In [1]:
import spacy
from spacy.matcher import Matcher

In [2]:
nlp = spacy.load('en_core_web_sm')

---
**Current Rules**

---



In [3]:
matcher = Matcher(nlp.vocab)

In [4]:
#pattern1 = [{ "TAG": "NNP" , "TAG": "NNS" , "TAG":"NN"}, {"TAG": "VBD","TAG":"VBZ"}, {"TAG":"RB","OP":'?'}, {"TAG": "JJ"}]
#pattern2 = [{"TAG":"RB","OP":'?'},{"TAG": "JJ"},{"TAG": "NNP","TAG": "NNS","TAG":"NN"}]

pattern1 = [{"TAG": {"IN":["NNP","NNS","NN"]}}, {"TAG": {"IN":["VBD","VBZ"]}}, {"TAG":"RB","OP":'?'}, {"TAG": "JJ","OP":"+"}]
pattern2 = [{"TAG":"RB","OP":'?'},{"TAG": "JJ"},{"TAG": {"IN":["NNP","NNS","NN"]}}]

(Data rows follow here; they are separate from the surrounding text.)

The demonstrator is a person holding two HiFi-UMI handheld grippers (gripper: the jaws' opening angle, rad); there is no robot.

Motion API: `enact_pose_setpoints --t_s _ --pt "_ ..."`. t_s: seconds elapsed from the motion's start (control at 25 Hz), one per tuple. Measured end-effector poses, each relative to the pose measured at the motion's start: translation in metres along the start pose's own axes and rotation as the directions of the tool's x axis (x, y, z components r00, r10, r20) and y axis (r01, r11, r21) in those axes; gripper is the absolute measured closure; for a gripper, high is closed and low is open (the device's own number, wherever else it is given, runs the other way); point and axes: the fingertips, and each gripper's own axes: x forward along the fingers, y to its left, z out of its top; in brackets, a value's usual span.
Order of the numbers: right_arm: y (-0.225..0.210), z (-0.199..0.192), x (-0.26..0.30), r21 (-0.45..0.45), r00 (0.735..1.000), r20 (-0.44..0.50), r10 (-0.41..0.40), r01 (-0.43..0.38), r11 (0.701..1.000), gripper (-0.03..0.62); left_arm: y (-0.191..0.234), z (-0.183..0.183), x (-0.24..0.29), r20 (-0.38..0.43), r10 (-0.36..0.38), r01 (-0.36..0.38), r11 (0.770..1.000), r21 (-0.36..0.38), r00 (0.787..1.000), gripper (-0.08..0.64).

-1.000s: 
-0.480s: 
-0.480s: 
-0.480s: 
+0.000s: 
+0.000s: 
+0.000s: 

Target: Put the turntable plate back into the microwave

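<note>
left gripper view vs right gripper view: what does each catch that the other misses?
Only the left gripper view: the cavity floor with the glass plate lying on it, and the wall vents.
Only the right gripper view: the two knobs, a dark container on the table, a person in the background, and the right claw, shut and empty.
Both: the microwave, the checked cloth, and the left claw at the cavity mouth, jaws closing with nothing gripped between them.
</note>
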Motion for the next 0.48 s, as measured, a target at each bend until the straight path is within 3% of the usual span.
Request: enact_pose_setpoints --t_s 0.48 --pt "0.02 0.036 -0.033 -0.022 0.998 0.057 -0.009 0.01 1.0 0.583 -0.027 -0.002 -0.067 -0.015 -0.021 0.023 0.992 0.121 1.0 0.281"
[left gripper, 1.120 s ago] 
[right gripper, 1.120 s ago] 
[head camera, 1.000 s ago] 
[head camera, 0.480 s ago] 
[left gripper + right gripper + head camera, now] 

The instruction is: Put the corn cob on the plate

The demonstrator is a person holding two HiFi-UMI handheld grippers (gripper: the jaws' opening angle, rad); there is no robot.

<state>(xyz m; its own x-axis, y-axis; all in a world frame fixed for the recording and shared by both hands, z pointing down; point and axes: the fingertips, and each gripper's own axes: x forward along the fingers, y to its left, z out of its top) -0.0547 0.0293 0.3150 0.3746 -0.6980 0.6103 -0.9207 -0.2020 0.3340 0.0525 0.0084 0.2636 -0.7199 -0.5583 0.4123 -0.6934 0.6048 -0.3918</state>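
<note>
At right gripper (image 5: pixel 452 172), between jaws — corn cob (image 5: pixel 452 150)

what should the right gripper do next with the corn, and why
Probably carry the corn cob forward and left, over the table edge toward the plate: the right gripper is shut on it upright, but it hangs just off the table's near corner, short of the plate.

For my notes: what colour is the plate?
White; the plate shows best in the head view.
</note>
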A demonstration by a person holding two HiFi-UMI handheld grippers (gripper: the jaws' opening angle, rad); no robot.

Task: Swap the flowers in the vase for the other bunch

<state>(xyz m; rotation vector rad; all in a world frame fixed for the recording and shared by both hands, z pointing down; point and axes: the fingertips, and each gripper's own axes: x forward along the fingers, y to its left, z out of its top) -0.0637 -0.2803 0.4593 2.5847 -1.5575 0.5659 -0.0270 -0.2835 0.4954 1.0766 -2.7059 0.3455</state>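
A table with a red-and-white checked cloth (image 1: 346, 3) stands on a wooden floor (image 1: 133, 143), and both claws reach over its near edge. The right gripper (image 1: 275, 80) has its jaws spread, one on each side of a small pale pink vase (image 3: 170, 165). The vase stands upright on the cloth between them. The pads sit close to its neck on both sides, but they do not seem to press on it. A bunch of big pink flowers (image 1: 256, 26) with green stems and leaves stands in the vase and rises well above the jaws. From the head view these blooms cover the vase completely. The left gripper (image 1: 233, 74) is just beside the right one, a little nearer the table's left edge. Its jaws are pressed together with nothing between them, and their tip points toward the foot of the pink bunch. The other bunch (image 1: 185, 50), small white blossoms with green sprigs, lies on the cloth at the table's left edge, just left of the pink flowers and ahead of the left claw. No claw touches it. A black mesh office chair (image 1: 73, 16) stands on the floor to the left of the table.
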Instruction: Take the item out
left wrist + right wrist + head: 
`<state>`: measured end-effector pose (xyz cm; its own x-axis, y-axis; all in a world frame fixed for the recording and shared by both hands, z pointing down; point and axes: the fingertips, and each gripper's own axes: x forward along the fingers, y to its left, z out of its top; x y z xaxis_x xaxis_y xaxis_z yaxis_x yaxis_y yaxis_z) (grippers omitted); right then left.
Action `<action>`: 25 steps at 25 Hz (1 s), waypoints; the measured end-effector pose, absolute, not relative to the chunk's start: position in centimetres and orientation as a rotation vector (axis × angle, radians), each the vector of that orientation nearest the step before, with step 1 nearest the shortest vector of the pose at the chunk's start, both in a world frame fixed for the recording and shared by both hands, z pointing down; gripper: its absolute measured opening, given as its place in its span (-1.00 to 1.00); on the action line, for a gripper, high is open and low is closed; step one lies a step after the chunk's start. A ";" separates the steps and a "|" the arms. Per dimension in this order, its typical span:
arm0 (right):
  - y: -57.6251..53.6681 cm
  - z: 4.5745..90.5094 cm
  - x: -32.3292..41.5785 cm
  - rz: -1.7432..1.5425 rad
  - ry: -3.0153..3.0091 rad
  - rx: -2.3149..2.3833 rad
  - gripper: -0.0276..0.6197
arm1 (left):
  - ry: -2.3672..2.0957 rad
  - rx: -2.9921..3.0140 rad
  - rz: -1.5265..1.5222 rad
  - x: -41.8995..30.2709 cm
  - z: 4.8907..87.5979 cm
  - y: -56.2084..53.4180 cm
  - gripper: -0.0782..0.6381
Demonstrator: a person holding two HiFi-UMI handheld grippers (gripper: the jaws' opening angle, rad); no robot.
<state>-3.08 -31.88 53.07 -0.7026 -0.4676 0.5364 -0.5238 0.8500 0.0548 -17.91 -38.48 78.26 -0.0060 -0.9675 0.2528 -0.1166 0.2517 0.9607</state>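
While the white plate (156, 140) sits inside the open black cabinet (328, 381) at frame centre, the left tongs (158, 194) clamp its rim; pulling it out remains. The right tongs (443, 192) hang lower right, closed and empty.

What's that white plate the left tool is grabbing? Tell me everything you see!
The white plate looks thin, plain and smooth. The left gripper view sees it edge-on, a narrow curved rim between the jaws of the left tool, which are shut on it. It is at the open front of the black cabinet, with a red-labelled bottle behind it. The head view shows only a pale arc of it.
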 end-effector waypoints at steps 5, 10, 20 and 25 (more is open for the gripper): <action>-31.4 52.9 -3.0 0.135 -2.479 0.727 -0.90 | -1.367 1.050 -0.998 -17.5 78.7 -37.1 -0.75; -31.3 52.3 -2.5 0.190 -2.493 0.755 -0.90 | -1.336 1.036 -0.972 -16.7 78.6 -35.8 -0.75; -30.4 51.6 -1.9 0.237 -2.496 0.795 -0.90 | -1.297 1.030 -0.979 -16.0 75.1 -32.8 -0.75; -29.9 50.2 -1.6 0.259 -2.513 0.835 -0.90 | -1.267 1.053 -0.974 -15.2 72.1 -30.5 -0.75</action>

matcher.add("nva", None, pattern1)
matcher.add("an", None, pattern2)

In [5]:
#doc1 = nlp("pizza was good but rice was very bad , very poor service but place was amazing")
doc1 = nlp("fries were bad but Burger was good , poor place , Service is amazing ")
#doc1 = nlp("place was little clean")

mat = matcher(doc1)
print(mat)

for match_id, start, end in mat :
  string_id = nlp.vocab.strings[match_id]
  span = doc1[start:end]
  if string_id == 'nva' :
    pair = [span[0],span[2:]]
  elif string_id == 'an' :
    pair = [span[-1],span[:-1]]
  print(match_id,string_id,start, end, span.text,pair)

[(2410998387917754427, 0, 3), (2410998387917754427, 4, 7), (15099054000809333061, 8, 10), (2410998387917754427, 11, 14)]
2410998387917754427 nva 0 3 fries were bad [fries, bad]
2410998387917754427 nva 4 7 Burger was good [Burger, good]
15099054000809333061 an 8 10 poor place [place, poor]
2410998387917754427 nva 11 14 Service is amazing [Service, amazing]


In [6]:
for token in doc1 :
  print(token.text,token.tag_)

fries NNS
were VBD
bad JJ
but CC
Burger NNP
was VBD
good JJ
, ,
poor JJ
place NN
, ,
Service NN
is VBZ
amazing JJ


---
**Current function**

---


In [7]:
def form_pair(review):
  matcher = Matcher(nlp.vocab)
  
  pattern1 = [{"TAG": {"IN":["NNP","NNS","NN"]}}, {"TAG": {"IN":["VBD","VBZ"]}}, {"TAG":"RB","OP":'?'}, {"TAG": "JJ","OP":"+"}]
  pattern2 = [{"TAG":"RB","OP":'?'},{"TAG": "JJ"},{"TAG": {"IN":["NNP","NNS","NN"]}}]

  matcher.add("nva", None, pattern1)
  matcher.add("an", None, pattern2)

  doc = nlp(review)
  match = matcher(doc)
  
  all_pairs = []
  extracted_text = []
  for match_id, start, end in match :
    string_id = nlp.vocab.strings[match_id]
    span = doc[start:end]
    pair=()
    if string_id == "nva" :
      pair = (span[0],span[2:])
    elif string_id == "an" :
      pair = (span[-1],span[:-1])
    #print(match_id, string_id, start, end, span.text, pair)
    all_pairs.append(pair)
    extracted_text.append(span)
  return all_pairs,extracted_text

In [8]:
reviews = ["pizza was good but rice were very bad , very poor service but place was amazing","fries were bad but Burger was good , poor place , Service is amazing ","place was little clean"]
for review in reviews :
  all_pairs,extracted_text = form_pair(review)
  print(review ,"\n" ,all_pairs,"\n")

pizza was good but rice were very bad , very poor service but place was amazing 
 [(pizza, good), (rice, very bad), (service, very poor), (service, poor), (place, amazing)] 

fries were bad but Burger was good , poor place , Service is amazing  
 [(fries, bad), (Burger, good), (place, poor), (Service, amazing)] 

place was little clean 
 [(place, little clean)]